From Detroit to the Rio Grande, Parents Want the Same Opportunities for Their Children
September 20, 2017 12:59 pm
Last week was one of the most rejuvenating weeks I have experienced in a long time; it began in Detroit, Michigan, and finished in the Rio Grande Valley of Texas. Despite great differences between the two in cultures and contexts, I saw a steady and strong commitment to improving equity in education despite significant hardships that educators and advocates face.
Detroit was the site of the annual Hewlett Foundation’s deeper learning gathering of grantees (some pictured above), during which one day was dedicated to meeting, interviewing, and reviewing meetings with different groups and schools involved in the Detroit education process. My group met with representatives of 482 Forward, a coalition of community groups advocating for education improvement. With all the problems Detroit has endured, these mostly volunteer organizations have a daunting task of achieving quality education for largely students of color who are also from low-income families. In a relatively unregulated system that could be a case study on how not to implement school choice, parents are confronted with difficult decisions related to their children’s education and are then compounded by the challenges of transportation and support services.
Later in the week, Harlingen, Texas, was home to a meeting arranged by Mexican-American School Board Members Association, the Leadership Empowerment group, and the McNeil Educational Foundation to have the Alliance for Excellent Education (the Alliance) present to business leaders and educators on the positive economic impact that would come from improving high school preparation for all students in the four-county Rio Grande Valley. One of the lowest-income areas of the country, the Rio Grande Valley is almost entirely Latino yet several of its school districts, including Harlingen Consolidated Independent School District, have achieved 90 percent overall high school graduation rates. Yet postsecondary persistence remains low.
Despite the seemingly major differences between the two geographic areas, I found much in common that gives me hope for improving education outcomes for this generation of students.
First, advocates, educators, and business leaders all expressed the same goals for student learning; core content knowledge, critical thinking, collaboration, communication, self-learning were at the top of everyone’s priority list. One-size-fits-all education approaches no longer apply. In different ways and different terms, each spoke of the importance of meeting individual student needs and learning styles.

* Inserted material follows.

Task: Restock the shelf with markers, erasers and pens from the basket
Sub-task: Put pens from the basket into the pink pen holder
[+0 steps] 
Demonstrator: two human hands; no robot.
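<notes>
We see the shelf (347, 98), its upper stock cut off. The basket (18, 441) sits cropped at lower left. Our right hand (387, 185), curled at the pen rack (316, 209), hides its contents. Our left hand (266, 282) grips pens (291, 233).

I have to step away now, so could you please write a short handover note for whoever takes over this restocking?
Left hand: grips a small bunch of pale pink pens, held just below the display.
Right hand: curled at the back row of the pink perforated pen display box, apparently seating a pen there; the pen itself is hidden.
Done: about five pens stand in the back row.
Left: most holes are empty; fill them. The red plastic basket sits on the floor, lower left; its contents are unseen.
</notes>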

Second was the determination to persevere. Meeting in a crowded community center, I listened to Arlyssa Heard, a dynamic African American parent in Detroit, who, more than a decade ago, began navigating a complex and seemingly chaotic education system on behalf of her sons. What she learned fighting for their education opportunities, she now puts to work for all Detroit children. Her battles have taken her to many different advocacy settings from schoolhouses to the state house. Driven by frustration and desire to provide for her children, she is vital for the many parents who are not experienced in working through a disorganized system. She is equally vital to educators as a parent’s voice supporting what will enable them to be truly effective. Through her struggles, Ms. Heard developed a solid sense of the type of education for which she is fighting.
That same determination is present in the Rio Grande Valley, a fast-growing area of Texas, where population growth does not automatically translate into economic progress. Alliance data joined with statistics from the Georgetown Center on Workforce and the Economy documents how the region’s economic growth depends on many more Valley students successfully completing a postsecondary education experience. Already, business organizations and local higher education institutions are coordinating efforts, but there was widespread agreement that much more must be done in a region where immigration and fear of the Deferred Action for Childhood Arrivals (DACA) policy repeal further complicate an already challenging environment.
The depth of different cultures must be appreciated at the same time different races and ethnic groups must come together to be effective. Context matters. The culture in largely Latino south Texas varies greatly from the predominantly African American culture in urban Michigan. Yet both face common obstacles in racism, low expectations, and navigating confusing education systems. If public education is largely driven by a political process that starts with the election of local school boards, then increased parent expectations and willingness to become involved need to become a common bond across all cultures.
In both Detroit and Harlingen, as well as countless other communities, advocates in different cultures and conditions are seeking similar ends. They are increasingly seeking the same learning outcomes for their children, no matter what terminology describes them. Learning from tough experiences to self-education, advocates are waging increasingly effective campaigns and forging effective coalitions. And in the next two years with school districts undertaking required planning for improving low-performing schools under the Every Student Succeeds Act, advocates, educators, and business and community leaders can press for actions that will address learning needs of all of America’s children.
Last week’s travels showed incredible commitment and energy; I start this week determined to support these efforts even more effectively.
Bob Wise is president of the Alliance for Excellent Education and former governor of West Virginia.